In my view, the only fair equalizing methods are
1) to give all players enough time to think between each move, that is,
allowing them a pace of only one move per week at times in a given game.
For next year, I would suggest a January to June round-robin of six or
eight games, and a seven-player September to November final of six games
because these seven players might have enough time. (I would also allow
two players to replace their assigned game with any game that has been
played in any yearly tournament such as this one or last year's
tournament.) And I think you need a more lenient pace at the beginning of
the games, not merely to avoid blunders, but also to assess the possible
strategies, and because after twenty moves, half the games are already
more or less decided and you can drop them anyway if you're losing.
2) to play each game in four hours, or by slices of ten moves by hour with
one player playing a secret move at the end of the slice, like in
FIDE-Chess.
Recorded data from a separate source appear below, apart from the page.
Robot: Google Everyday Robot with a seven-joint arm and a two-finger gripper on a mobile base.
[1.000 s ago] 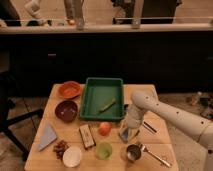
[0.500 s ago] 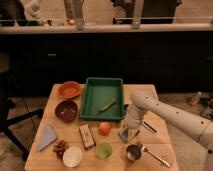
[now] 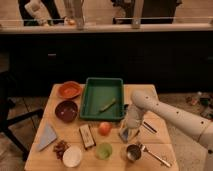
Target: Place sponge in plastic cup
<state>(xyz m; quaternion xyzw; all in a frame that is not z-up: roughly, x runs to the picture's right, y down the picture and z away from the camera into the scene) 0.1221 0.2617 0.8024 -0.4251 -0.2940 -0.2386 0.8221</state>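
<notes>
My gripper [image 3: 128, 132] points down at the table just right of the orange fruit [image 3: 104, 128], on the end of the white arm that comes in from the right. A small blue-grey sponge [image 3: 123, 135] shows at the gripper's tip, low over the wooden table [image 3: 150, 100]; I cannot tell whether it is held or resting. The light green plastic cup [image 3: 104, 150] stands upright near the front edge, to the left of and in front of the gripper, and looks empty.
A shiny metal cup [image 3: 133, 152] with a long handle stands right of the green cup. A green tray [image 3: 102, 97], an orange bowl [image 3: 69, 90], a dark red bowl [image 3: 66, 110], a white bowl [image 3: 72, 156], a pale blue cloth [image 3: 47, 136] and a dark block [image 3: 87, 136] fill the table.
</notes>
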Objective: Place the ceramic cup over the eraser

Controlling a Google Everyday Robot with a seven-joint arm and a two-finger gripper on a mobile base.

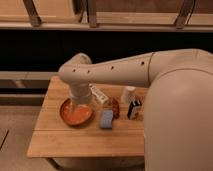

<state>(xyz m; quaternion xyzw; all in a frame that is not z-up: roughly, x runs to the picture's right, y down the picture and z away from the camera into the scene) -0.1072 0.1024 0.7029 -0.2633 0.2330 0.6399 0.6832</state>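
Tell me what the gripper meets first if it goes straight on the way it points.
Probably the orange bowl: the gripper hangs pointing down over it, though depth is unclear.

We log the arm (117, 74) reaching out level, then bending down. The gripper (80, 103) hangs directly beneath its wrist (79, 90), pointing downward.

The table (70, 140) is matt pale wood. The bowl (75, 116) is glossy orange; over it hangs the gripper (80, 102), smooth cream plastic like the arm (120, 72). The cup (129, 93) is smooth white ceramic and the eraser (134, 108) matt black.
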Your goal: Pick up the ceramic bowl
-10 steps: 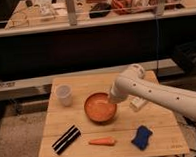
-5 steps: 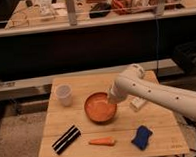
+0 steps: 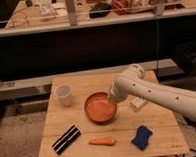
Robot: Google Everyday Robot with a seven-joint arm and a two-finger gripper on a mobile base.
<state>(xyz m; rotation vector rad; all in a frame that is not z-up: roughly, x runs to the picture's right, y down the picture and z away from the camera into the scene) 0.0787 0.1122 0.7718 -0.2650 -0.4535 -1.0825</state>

Of course you need to have both players connected at the same
time (probably feasible on Saturdays and Sundays), but there is also the
problem of your Internet connection. It is one thing to lose an
independent game because of a technical problem, but I wouldn't like to
lose a Tournament that way. (Now, the penalty for not playing within the
clock in the middle of a ten-move slice in a given game could be the piece
of your choice (unless your opponent doesn't want it) the first time, that
same piece to drop for your opponent the second time and loss of the match
the third time. But it sounds overly complicated.)
Nevertheless, the implementation of that kind of device might be useful.